Pare si stia avviando finalmente alla fine la vicenda abbastanza penosa delle elezioni presidenziali negli Stati Uniti d’America.
Per giorni abbiamo assistito ad uno spettacolo tragicomico, dovuto anche ad un sistema elettorale pensato secoli fa e che, in questa occasione, ha mostrato tutti i suoi limiti. Alla fine il risultato è arrivato; anche perché, ad un certo punto, lo staff del presidente eletto, Joe Biden, ha detto chiaramente a Donald Trump: “Fuori gli intrusi”.
Volendo ridere, si potrebbe dire che Trump ha fatto la figura del bambino al quale portano via il giocattolo preferito. Ridicolo.
Ma la questione è più seria: la mancata accettazione del risultato elettorale rischia di minare la democrazia americana e dell’intero pianeta. Abbiamo visto tutti, in TV, le immagini dei sostenitori di Trump che, nei pressi dei seggi dove si contavano i voti, avevano i mitra a tracolla…. Perché l’altro aspetto della questione è appunto il Trump minaccioso, che non si rende conto che le parole dei leader possono diventare pietre e proiettili, nella testa dei sostenitori.
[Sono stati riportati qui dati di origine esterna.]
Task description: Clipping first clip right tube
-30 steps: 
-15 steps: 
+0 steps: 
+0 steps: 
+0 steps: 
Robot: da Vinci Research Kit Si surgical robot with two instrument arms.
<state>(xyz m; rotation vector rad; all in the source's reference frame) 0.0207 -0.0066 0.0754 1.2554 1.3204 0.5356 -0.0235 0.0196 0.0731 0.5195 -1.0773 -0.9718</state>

Il Trump minaccioso, per la verità, mi ha ricordato un’altra immagine: quella di Mussolini che, nel novembre del 1922, all’indomani della marcia su Roma, incaricato di formare un nuovo governo, durante il discorso di insediamento alla Camera disse:” Potevo fare di quest’aula sorda e grigia un bivacco di manipoli; potevo sprangare il Parlamento e costituire un governo esclusivamente di fascisti…”.
Fortunatamente da quel novembre 1922 è passato un secolo.
Fortunatamente gli americani pare abbiano imparato la lezione.
Fortunatamente abbiamo potuto tirare tutti, in Europa, un sospiro di sollievo (ad eccezione di Salvini che ha girato l’Italia con una mascherina inneggiante a Trump: ormai il “capitano” le perde tutte…).
Con Trump finiscono il populismo e il sovranismo? Questo non può saperlo nessuno. Una cosa è certa: Trump durante la campagna elettorale di quattro anni fa ricordava Berlusconi. Durante la sua amministrazione ha ricordato Mussolini. Quando oggi minaccia, ricorda Kim Jong-un.
Una sequenza plasticamente agghiacciante che ci fa capire, ancora una volta, quanto la distanza tra populismo e dittatura sia breve.
Su tutta la vicenda, però, credo siano opportune altre considerazioni.
La diffusione capillare dei social ha dato la parola a tutti e questo, in teoria, è un fatto positivo. Sempre, però, che chi li usa lo faccia con grande senso di responsabilità. Le parole dette da Trump negli ultimi giorni, ad esempio, sono pericolose proprio perché hanno spinto i suoi sostenitori ad uscire allo scoperto e con i mitra a tracolla, come detto. Con il pericolo di trasformare le elezioni in una guerra civile.
Ma anche chi legge i social deve farlo con grande attenzione, guardando alla credibilità di chi scrive. Ad esempio: se uno è stato parlamentare o consigliere comunale e nessuno se ne è accorto; se agli atti del Parlamento o del Comune non c’è neanche una parola detta da questo “fantasma”, è credibile, questa persona, nel momento in cui critica, anche pesantemente, quanti dedicano o hanno dedicato il proprio tempo alla amministrazione del bene comune?
Le parole sono pietre, scriveva Carlo Levi più di sessant’anni fa, e le pietre possono far male. Usiamole invece per costruire, le parole e le pietre, come facevano in passato i nostri progenitori.
Un’ultima notazione: penso di interpretare il pensiero dell’intero direttivo di Palazzo Tenta 39, offrendo solidarietà e collaborazione a chi ad esempio, in un momento così difficile, dal Comune, o anche fuori di esso, garantisce una gestione apprezzabile dell’emergenza sanitaria (come provano i dati sui contagi in Alta Irpinia), qualunque sia il ruolo svolto, amministrativo ma anche semplicemente civile.